PROJECT SUMMARY Heterochronic parabiosis, in which young and aged animals are surgically attached to share circulation, provided evidence of putative ‘anti-geronic’ factors exist but the mechanisms by which circulating factors mediate rejuvenating properties on muscle stem cells and their microenvironment have yet to be elucidated. Due to the complexity of in vivo parabiosis and the dynamic nature of blood-borne factors, reliable identification of these humoral factors remains a major hurdle. To overcome this challenge, Dr. Jang and his team will leverage advanced microengineering approaches to build a 3D microfluidic parabiosis circuit that can control mechanical and biochemical cues in the physiologically relevant 3D microenvironment. In this proposal, his team will further refine and upgrade the in vitro parabiosis platform by integrating a cell-type-specific protein labeling system (MetRSL2774G transgene) to precisely identify muscle secretome, also known as myokines, responsible for rejuvenation effects on muscle stem cells. In addition, the targeted genetics approach will be employed to delineate oxidative stress-induced pro-geronic myokines that negatively impact muscle stem cell function. Finally, the team will also engineer an exercise-induced myokine reporter system within parabiosis-on-a-chip using an optogenetic actuator (Channelrhodopsin 2) co-expressed with protein labeling construct, MetRSL274G. Using this reporter, proposed studies will identify novel contraction-induced myokines with anti-geronic properties and myokines that pass the blood-brain-barrier (BBB) to exert their action on muscle-brain crosstalk. The successful outcomes of this project will have far and broad implications in geroscience. This minimally invasive 3D microphysiological system can be exploited in a variety of studies testing the hallmarks of aging or modeling of age-related diseases in vitro.

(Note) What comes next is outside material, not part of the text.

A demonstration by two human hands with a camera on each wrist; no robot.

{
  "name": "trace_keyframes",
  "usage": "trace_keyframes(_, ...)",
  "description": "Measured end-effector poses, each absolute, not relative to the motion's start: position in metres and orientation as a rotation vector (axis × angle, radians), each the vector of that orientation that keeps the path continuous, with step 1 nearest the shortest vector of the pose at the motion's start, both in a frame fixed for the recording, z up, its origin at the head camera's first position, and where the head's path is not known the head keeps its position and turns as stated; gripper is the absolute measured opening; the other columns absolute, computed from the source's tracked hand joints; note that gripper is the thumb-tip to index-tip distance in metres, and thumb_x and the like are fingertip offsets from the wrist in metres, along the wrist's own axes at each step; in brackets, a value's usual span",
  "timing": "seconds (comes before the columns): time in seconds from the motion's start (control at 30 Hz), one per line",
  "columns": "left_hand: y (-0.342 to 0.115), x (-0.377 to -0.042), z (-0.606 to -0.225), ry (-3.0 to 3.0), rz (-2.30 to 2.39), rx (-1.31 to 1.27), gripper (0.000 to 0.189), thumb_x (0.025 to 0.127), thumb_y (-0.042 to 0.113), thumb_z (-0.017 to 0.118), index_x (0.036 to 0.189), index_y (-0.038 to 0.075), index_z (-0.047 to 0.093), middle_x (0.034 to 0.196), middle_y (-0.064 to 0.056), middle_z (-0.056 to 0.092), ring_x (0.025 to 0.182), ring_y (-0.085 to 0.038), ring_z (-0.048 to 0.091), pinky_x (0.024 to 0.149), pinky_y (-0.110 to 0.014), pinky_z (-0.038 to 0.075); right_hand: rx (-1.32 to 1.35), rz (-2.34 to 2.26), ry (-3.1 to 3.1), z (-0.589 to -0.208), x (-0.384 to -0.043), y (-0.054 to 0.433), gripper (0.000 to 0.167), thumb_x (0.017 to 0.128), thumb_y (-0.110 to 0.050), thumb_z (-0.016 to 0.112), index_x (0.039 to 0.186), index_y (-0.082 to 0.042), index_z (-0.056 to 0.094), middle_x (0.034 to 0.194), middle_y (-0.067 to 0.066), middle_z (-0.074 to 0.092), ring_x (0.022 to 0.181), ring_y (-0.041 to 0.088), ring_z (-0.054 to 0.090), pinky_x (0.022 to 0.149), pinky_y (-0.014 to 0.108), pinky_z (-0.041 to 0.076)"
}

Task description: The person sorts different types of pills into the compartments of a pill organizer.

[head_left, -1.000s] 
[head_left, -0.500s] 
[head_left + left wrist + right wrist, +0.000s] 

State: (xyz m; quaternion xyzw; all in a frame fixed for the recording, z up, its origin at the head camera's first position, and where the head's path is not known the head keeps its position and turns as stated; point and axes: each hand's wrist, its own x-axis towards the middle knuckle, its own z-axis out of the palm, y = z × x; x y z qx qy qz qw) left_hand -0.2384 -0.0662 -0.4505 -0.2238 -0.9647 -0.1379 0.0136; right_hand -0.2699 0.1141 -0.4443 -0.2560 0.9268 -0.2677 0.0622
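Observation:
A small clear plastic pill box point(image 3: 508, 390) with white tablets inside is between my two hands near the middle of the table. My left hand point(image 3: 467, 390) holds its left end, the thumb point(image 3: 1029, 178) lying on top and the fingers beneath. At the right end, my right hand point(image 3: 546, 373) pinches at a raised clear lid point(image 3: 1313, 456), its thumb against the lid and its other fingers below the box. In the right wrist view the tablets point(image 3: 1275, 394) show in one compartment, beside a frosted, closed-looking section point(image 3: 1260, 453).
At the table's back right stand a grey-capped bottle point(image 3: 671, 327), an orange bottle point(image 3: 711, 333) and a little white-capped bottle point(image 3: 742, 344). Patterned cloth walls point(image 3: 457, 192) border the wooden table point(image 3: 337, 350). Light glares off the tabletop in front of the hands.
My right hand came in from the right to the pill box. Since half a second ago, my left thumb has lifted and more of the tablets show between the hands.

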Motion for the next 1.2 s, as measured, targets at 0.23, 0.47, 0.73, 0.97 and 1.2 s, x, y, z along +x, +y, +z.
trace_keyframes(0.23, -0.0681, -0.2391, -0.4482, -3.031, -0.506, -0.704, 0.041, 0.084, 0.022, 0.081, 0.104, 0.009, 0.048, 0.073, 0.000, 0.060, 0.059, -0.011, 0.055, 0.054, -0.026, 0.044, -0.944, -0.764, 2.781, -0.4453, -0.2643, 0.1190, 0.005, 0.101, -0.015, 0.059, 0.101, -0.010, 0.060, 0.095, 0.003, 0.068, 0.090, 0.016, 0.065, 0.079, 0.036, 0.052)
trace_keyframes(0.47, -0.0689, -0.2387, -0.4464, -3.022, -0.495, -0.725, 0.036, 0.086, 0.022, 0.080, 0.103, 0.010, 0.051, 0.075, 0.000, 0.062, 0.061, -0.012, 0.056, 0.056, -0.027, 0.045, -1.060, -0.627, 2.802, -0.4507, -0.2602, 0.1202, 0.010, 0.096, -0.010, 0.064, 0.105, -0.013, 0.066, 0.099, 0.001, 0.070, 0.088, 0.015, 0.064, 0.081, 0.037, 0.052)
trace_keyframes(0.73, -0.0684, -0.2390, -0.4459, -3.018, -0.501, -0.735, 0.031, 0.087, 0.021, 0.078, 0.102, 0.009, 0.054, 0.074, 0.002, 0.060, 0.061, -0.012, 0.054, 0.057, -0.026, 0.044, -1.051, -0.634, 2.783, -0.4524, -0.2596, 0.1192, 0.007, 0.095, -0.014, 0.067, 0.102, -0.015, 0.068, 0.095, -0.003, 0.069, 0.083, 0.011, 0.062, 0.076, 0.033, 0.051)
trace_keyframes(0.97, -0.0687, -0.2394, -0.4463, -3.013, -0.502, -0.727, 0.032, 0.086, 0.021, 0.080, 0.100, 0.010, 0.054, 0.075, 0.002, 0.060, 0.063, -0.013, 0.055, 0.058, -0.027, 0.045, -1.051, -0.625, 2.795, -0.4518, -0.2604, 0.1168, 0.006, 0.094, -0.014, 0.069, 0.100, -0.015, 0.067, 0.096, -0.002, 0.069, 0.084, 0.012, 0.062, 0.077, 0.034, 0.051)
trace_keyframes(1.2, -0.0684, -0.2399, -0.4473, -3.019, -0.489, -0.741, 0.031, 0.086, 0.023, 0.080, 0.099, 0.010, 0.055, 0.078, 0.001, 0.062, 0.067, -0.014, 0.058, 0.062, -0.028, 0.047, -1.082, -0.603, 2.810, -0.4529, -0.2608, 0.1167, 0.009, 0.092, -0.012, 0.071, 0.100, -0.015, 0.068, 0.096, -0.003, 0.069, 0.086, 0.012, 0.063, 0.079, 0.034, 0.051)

More importantly, upon validation, the experimental approach used in this proposal can be translated to mimic human parabiosis, which will have significant clinical implications.

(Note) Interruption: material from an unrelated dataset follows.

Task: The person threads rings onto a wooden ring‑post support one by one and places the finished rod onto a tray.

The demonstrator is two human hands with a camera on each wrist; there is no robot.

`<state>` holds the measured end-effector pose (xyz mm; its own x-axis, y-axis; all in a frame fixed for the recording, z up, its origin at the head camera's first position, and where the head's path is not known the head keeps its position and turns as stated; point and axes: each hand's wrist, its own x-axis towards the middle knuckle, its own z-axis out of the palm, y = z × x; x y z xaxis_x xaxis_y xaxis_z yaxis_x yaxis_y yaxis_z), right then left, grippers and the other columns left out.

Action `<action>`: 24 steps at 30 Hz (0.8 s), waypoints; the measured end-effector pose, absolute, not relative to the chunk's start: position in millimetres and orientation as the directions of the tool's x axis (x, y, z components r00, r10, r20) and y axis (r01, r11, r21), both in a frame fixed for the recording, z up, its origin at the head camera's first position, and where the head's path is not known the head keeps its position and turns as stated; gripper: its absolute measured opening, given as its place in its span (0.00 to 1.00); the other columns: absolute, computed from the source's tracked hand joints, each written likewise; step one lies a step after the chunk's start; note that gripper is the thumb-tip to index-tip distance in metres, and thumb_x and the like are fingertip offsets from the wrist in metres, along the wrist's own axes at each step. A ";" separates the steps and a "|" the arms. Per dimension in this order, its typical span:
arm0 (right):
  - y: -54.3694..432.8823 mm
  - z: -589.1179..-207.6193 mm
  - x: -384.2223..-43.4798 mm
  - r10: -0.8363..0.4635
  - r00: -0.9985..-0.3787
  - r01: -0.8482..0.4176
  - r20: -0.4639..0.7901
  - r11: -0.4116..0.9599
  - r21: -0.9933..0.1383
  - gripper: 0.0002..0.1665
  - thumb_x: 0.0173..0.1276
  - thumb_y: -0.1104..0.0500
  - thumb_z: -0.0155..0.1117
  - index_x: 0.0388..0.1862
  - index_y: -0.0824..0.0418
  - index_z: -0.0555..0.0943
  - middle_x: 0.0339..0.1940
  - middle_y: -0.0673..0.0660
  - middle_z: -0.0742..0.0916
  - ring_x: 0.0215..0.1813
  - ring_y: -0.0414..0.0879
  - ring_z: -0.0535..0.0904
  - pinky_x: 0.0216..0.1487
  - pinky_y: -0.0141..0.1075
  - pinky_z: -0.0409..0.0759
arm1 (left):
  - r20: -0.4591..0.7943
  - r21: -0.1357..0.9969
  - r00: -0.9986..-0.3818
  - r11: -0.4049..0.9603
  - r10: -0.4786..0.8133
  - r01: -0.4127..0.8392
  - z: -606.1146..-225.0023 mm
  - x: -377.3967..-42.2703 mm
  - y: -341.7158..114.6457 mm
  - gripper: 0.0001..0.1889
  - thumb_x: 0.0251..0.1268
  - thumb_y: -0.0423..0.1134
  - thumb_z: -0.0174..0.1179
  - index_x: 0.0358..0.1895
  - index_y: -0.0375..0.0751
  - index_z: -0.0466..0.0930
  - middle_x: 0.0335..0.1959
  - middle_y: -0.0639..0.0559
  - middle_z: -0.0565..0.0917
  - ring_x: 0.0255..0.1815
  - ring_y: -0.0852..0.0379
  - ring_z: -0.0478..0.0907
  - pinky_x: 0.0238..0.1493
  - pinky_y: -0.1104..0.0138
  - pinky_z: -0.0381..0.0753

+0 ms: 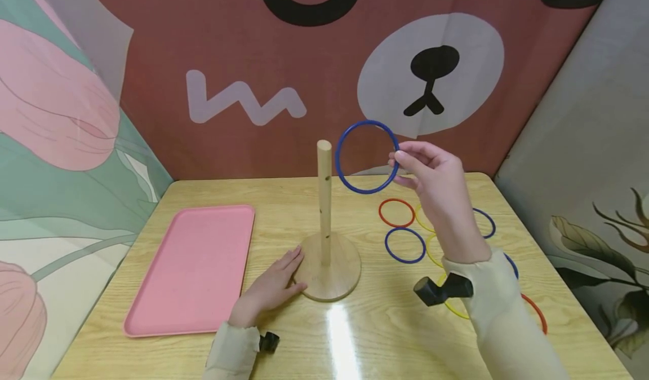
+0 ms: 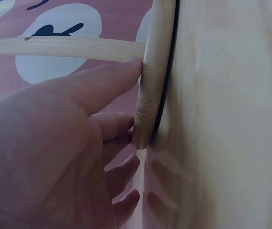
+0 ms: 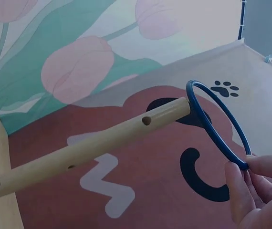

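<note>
A blue ring [image 1: 367, 191] is pinched between the thumb and fingers of my right hand [image 1: 437, 185], held up just right of the top of a wooden post [image 1: 325, 199]. In the right wrist view the ring [image 3: 220, 143] overlaps the end of the post [image 3: 126, 133], which has small holes along it. The post rises from a round wooden base [image 1: 334, 281]. My left hand [image 1: 271, 284] rests at the left edge of that base, fingers spread and straight. In the left wrist view, the thumb of the left hand [image 2: 55, 138] touches the base rim [image 2: 152, 81].
A pink tray [image 1: 195, 273] lies on the left of the wooden table [image 1: 284, 199]. Several rings lie to the right, among them a red ring [image 1: 380, 217], a blue ring [image 1: 405, 261] and yellow ones partly hidden behind my right arm. A printed cloth [image 1: 243, 149] hangs behind the table.
</note>
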<state>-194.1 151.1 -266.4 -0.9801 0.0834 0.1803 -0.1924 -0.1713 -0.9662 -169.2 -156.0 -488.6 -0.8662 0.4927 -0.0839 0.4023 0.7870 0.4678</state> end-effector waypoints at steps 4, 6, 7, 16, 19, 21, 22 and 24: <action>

项目摘要 异时共生，其中年轻和年老的动物通过手术连接以共享循环， 存在假定的“抗衰老”因素的证据，但循环因素介导的机制 对肌肉干细胞及其微环境的再生特性还有待阐明。由于 体内共生的复杂性和血液传播因素的动态性质，这些因素的可靠鉴定 体液因素仍然是一个主要障碍。为了克服这一挑战，张博士和他的团队将利用 先进的微工程方法，以建立一个3D微流体共生电路，可以控制机械 和生理相关的3D微环境中的生化线索。在这份提案中，他的团队将进一步 通过整合细胞类型特异性蛋白质标记系统来完善和升级体外联体共生平台 （MetRSL 2774 G转基因），以精确鉴定肌肉分泌蛋白，也称为肌因子，负责 对肌肉干细胞的再生作用。此外，还将采用靶向遗传学方法， 描述了氧化应激诱导的前衰老肌因子对肌肉干细胞功能的负面影响。 最后，该团队还将在Parabiois-on-a-chip中设计一个运动诱导的肌因子报告系统。 使用与蛋白质标记构建体MetRSL 274 G共表达的光遗传致动器（视紫红质2）。 利用这一报告，拟议的研究将确定新的收缩诱导的肌因子与抗衰老的性质 以及通过血脑屏障（BBB）对肌脑串扰发挥作用的肌因子。的 该项目的成功结果将对老年科学产生深远而广泛的影响。这种微创 3D微生理学系统可用于测试衰老或建模特征的各种研究 与年龄有关的疾病的体外研究。更重要的是，经过验证，本研究中使用的实验方法 该提案可以翻译为模仿人类共生，这将具有重要的临床意义。